Ticaret söz konusu olduğunda, ABD-Çin mücadelesi yeni bir mesele değil. Hatta Trump ilk döneminde ikisi arasındaki eşitsizliğin üstesinden gelmeye çalıştı. Çin, dış ticareti teşvik etmeyi sürdürürken iç tüketimi ve kendi kendine yetmeyi artırma anlamına gelen "ikili dolaşım" veya "yeni kalkınma modeliyle" yanıt verdi.

Trump ikinci kez şansını deniyor. Ancak daha az odaklanmış bir şekilde, üç hedefi tek bir saldırıya dönüştürüyor: Federal geliri artırmak, Kanada ve Meksika gibi ülkeleri uyuşturucu tedariki gibi finansal olmayan nedenlerle cezalandırmak ve daha eşit bir ticaret dengesi sağlamak. Bu, üç danışman grubunu içeriyordu ve bir karmaşa reçetesi oluşturdu.

Aynı zamanda ekonomiyi siyasetle harmanlamaya çalıştı ve tarifeler söz konusu olduğunda ikisi birbiriyle kaynaşmıyor.
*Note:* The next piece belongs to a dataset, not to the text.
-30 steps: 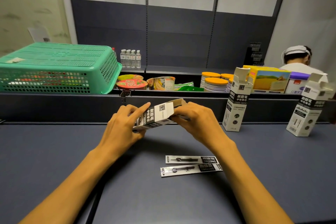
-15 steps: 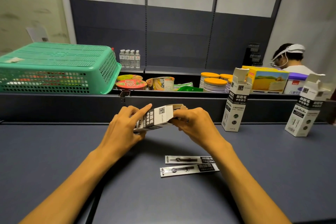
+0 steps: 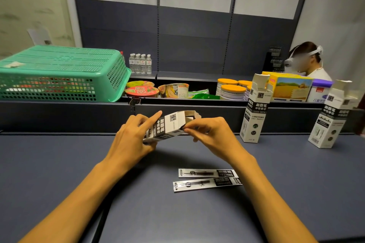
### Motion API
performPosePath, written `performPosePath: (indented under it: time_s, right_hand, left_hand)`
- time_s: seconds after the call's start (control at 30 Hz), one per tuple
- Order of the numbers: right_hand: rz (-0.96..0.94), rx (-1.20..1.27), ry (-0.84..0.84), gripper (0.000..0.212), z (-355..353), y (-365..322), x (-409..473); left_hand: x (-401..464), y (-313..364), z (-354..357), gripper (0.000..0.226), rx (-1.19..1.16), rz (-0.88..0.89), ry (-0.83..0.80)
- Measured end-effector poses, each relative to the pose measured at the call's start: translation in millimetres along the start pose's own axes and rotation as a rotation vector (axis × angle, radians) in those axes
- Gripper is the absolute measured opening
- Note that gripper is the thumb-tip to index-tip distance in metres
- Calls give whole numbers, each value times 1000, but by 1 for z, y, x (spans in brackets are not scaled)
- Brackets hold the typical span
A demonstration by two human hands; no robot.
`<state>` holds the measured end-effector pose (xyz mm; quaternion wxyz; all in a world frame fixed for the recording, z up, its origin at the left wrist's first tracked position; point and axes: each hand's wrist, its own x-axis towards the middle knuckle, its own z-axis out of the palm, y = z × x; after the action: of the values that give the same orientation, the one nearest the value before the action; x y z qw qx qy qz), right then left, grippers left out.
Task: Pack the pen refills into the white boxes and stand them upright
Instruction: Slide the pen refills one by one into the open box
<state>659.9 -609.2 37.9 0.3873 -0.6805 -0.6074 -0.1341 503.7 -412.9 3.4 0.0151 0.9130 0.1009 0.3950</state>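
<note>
Left hand (image 3: 134, 136): grips box (image 3: 169, 126) tilted, steadying its mouth.
Right hand (image 3: 209, 132): pinches at opening, apparently loading.
Refills (image 3: 207, 179): six o'clock, waiting.

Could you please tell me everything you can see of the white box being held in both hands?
The held box is a slim white carton, apparently cardboard, with a black band of white Chinese print. It lies tilted on its side above the dark blue table, its open flapped end up and to the right. The left hand grips its lower end; the right hand pinches at the opening.
</note>
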Motion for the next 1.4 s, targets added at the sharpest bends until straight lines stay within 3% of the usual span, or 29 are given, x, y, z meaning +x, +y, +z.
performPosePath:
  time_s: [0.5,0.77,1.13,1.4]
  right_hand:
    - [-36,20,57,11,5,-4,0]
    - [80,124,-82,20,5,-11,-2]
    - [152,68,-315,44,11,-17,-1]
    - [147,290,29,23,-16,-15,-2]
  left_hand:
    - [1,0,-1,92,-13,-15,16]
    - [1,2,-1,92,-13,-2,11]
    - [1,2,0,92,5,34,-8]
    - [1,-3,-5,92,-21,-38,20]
Ekonomistlere her zaman tarifelerin kötü bir fikir olduğu, dayatılmaması ve bunlara cevap verilmemesi gerektiği öğretilir. Ancak Trump, Amerika'nın siyasi onayını aldığına ve çoğu Amerikalının kendisini destekleyeceğine inanıyor.

Trump bu hamlenin yaklaştığının sinyalini defalarca verdi. Çinliler hazırlık yapabilmiştir. Trump ilk salvoyu yaptığına göre, Amerika'nın üç hedefi vurmak için bir füze ateşlemeye çalışmasını izleyebilirler.

Trump, Çin'in ticaret fazlasına odaklanırken, ABD yönetiminin kendilerine önemli miktarda borçlu olmasından kaynaklanan kilit bir karta sahip olduklarının bilincindeki Çin, öncesinde Trump'ı ikinci bir devlet ziyaretine davet ederek muhtemelen eldeki tek kartını oynayan Birleşik Krallık'ın aksine, metanetini koruyup güvende kalabilir.

Çin, Amerikan dolarlarını doğrudan elden çıkarmasa da sertliğini başka yollarla ifade edebilir: ABD yatırımlarını yavaşlatarak, daha az yatırım yaparak ve sermayeyi başka yerlere yönlendirerek. Çin'in elindeki bir diğer güvence de üretimdeki küresel hakimiyetinin Amerika'nın finansal hizmetler ve yapay zekadaki hegemonyasıyla eşleşmesi. Dağınık ABD yaklaşımının artırdığı bölünmeden de faydalanabilirler. Avrupa, Pekin'e yaklaşmaya hazırlanma işaretlerini halihazırda gösteriyor.

Her iki süpergücün de canı yanacaktır, bunu yapmayacak kadar birbirlerine bağımlılar. Ancak ABD'nin yüksekten atmasını da bir zafer olasılığı gibi yorumlamak da bir hata olabilir. Bir uzlaşma sağlamak zorundalar. Bunun her iki lidere de itibar kaybettirmeden başarılması kritik önemde.

Trump ne söylerse söylesin ve Şi de ne söylemezse söylemesin, rekabetlerinin nereye varacağı neredeyse kesin.